**Assignment:** Repeat the whole listing exactly.

□ □ □ □ □

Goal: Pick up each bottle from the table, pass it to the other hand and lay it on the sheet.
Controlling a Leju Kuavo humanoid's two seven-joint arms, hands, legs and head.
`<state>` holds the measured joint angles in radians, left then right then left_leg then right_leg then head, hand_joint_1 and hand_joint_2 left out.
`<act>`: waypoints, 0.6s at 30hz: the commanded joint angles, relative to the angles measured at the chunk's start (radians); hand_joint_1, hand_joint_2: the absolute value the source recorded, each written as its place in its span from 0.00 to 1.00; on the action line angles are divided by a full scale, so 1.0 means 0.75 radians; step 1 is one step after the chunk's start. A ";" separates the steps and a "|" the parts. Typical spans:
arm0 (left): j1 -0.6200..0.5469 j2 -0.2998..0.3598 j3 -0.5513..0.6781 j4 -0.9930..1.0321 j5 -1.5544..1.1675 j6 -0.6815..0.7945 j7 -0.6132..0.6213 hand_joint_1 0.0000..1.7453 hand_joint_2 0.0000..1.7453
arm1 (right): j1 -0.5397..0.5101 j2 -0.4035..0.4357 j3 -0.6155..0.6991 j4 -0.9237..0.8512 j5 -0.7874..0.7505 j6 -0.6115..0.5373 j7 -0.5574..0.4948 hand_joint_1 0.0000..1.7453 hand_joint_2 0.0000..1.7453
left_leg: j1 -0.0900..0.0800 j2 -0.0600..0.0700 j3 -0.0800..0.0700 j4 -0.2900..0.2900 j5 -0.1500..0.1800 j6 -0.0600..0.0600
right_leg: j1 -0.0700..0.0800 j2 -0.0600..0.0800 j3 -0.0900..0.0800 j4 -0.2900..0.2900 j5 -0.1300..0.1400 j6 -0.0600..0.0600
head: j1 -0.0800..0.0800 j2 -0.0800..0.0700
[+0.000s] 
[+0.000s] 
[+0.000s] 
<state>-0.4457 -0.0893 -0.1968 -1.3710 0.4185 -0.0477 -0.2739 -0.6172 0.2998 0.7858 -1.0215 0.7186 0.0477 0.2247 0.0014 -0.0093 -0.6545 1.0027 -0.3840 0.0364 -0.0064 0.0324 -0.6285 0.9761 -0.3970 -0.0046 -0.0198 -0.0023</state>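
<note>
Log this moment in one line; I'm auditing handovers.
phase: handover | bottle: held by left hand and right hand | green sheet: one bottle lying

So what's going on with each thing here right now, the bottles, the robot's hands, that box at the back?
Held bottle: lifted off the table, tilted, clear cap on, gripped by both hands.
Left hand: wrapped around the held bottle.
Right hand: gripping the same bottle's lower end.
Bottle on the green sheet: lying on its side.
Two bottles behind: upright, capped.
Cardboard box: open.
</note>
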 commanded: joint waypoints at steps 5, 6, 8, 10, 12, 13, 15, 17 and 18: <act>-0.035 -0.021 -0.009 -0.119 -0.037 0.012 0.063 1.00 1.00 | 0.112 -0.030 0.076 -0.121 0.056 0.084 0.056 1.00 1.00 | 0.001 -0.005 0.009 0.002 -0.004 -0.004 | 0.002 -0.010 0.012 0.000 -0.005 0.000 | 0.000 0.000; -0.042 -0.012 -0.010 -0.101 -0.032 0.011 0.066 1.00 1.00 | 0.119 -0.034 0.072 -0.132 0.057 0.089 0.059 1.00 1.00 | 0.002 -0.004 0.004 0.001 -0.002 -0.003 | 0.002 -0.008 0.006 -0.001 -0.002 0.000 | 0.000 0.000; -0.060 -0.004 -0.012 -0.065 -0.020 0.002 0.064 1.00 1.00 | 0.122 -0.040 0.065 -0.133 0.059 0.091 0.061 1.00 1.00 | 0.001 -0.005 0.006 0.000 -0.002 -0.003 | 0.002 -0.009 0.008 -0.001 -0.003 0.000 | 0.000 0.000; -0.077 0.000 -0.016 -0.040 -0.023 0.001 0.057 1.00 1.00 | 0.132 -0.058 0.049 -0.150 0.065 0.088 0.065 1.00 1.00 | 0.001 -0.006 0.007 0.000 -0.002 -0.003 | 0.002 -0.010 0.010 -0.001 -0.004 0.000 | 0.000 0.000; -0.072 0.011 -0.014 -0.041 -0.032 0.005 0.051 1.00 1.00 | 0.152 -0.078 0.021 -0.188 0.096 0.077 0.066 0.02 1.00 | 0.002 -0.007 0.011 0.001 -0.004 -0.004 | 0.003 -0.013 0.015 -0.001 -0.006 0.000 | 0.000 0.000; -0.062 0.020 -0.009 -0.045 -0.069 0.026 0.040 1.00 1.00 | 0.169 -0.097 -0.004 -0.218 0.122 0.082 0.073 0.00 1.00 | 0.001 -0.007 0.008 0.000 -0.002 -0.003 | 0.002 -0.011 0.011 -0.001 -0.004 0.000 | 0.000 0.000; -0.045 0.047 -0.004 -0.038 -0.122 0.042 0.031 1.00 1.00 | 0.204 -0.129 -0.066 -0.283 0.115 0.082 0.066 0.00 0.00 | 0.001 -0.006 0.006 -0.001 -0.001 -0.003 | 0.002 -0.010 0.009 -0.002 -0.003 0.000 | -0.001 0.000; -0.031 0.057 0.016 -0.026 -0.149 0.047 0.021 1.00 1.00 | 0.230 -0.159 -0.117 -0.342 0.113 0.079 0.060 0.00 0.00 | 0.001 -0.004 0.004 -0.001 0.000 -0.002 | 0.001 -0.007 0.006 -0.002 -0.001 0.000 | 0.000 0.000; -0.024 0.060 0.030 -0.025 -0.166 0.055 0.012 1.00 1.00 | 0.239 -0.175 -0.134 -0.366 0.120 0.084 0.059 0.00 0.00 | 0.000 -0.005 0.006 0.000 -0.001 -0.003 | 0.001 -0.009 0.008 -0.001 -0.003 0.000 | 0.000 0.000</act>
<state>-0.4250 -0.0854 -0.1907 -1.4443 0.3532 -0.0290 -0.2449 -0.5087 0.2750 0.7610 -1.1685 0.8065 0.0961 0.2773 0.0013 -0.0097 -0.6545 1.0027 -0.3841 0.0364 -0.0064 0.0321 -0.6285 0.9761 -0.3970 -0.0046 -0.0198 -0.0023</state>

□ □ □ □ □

**Result:**
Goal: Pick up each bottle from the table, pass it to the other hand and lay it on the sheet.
Controlling a Leju Kuavo humanoid's two seven-joint arms, hands, legs and head.
`<state>` holds the measured joint angles in radians, left then right then left_leg then right_leg then head, hand_joint_1 and hand_joint_2 left out.
`<act>`: waypoints, 0.6s at 30hz: the commanded joint angles, relative to the angles measured at the chunk's start (radians); hand_joint_1, hand_joint_2: the absolute value the source recorded, each written as its place in its span from 0.00 to 1.00; on the action line angles are divided by a full scale, so 1.0 means 0.75 radians; step 1 is one step after the chunk's start. A ";" separates the steps and a "|" the parts. Typical spans:
arm0 (left): j1 -0.6200..0.5469 j2 -0.2998..0.3598 j3 -0.5513..0.6781 j4 -0.9930..1.0321 j5 -1.5544..1.1675 j6 -0.6815..0.7945 j7 -0.6132..0.6213 hand_joint_1 0.0000..1.7453 hand_joint_2 0.0000..1.7453
arm1 (right): j1 -0.5397..0.5101 j2 -0.4035..0.4357 j3 -0.6155..0.6991 j4 -0.9237..0.8512 j5 -0.7874..0.7505 j6 -0.6115..0.5373 j7 -0.5574..0.4948 hand_joint_1 0.0000..1.7453 hand_joint_2 0.0000..1.7453
left_leg: j1 -0.0900..0.0800 j2 -0.0600..0.0700 j3 -0.0800..0.0700 j4 -0.2900..0.2900 j5 -0.1500..0.1800 j6 -0.0600..0.0600
right_leg: j1 -0.0700..0.0800 j2 -0.0600..0.0800 j3 -0.0900..0.0800 j4 -0.2900..0.2900 j5 -0.1300..0.1400 j6 -0.0600..0.0600
head: j1 -0.0800..0.0800 j2 -0.0800..0.0700
[+0.000s] 
[+0.000s] 
[+0.000s] 
<state>-0.4457 -0.0893 -0.1968 -1.3710 0.4185 -0.0477 -0.2739 -0.6172 0.2998 0.7858 -1.0215 0.7186 0.0477 0.2247 0.0014 -0.0093 -0.6545 1.0027 -0.3840 0.0364 -0.0064 0.0324 -0.6285 0.9761 -0.3970 -0.0046 -0.0198 -0.0023</state>
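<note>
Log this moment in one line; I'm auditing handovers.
phase: handover | bottle: held by left hand and right hand | green sheet: one bottle lying

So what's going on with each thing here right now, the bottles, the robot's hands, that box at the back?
Held bottle: lifted off the table, tilted, clear cap on, gripped by both hands.
Left hand: wrapped around the held bottle.
Right hand: gripping the same bottle's lower end.
Bottle on the green sheet: lying on its side.
Two bottles behind: upright, capped.
Cardboard box: open.
</note>
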 commanded: joint waypoints at steps 5, 6, 8, 10, 12, 13, 15, 17 and 18: <act>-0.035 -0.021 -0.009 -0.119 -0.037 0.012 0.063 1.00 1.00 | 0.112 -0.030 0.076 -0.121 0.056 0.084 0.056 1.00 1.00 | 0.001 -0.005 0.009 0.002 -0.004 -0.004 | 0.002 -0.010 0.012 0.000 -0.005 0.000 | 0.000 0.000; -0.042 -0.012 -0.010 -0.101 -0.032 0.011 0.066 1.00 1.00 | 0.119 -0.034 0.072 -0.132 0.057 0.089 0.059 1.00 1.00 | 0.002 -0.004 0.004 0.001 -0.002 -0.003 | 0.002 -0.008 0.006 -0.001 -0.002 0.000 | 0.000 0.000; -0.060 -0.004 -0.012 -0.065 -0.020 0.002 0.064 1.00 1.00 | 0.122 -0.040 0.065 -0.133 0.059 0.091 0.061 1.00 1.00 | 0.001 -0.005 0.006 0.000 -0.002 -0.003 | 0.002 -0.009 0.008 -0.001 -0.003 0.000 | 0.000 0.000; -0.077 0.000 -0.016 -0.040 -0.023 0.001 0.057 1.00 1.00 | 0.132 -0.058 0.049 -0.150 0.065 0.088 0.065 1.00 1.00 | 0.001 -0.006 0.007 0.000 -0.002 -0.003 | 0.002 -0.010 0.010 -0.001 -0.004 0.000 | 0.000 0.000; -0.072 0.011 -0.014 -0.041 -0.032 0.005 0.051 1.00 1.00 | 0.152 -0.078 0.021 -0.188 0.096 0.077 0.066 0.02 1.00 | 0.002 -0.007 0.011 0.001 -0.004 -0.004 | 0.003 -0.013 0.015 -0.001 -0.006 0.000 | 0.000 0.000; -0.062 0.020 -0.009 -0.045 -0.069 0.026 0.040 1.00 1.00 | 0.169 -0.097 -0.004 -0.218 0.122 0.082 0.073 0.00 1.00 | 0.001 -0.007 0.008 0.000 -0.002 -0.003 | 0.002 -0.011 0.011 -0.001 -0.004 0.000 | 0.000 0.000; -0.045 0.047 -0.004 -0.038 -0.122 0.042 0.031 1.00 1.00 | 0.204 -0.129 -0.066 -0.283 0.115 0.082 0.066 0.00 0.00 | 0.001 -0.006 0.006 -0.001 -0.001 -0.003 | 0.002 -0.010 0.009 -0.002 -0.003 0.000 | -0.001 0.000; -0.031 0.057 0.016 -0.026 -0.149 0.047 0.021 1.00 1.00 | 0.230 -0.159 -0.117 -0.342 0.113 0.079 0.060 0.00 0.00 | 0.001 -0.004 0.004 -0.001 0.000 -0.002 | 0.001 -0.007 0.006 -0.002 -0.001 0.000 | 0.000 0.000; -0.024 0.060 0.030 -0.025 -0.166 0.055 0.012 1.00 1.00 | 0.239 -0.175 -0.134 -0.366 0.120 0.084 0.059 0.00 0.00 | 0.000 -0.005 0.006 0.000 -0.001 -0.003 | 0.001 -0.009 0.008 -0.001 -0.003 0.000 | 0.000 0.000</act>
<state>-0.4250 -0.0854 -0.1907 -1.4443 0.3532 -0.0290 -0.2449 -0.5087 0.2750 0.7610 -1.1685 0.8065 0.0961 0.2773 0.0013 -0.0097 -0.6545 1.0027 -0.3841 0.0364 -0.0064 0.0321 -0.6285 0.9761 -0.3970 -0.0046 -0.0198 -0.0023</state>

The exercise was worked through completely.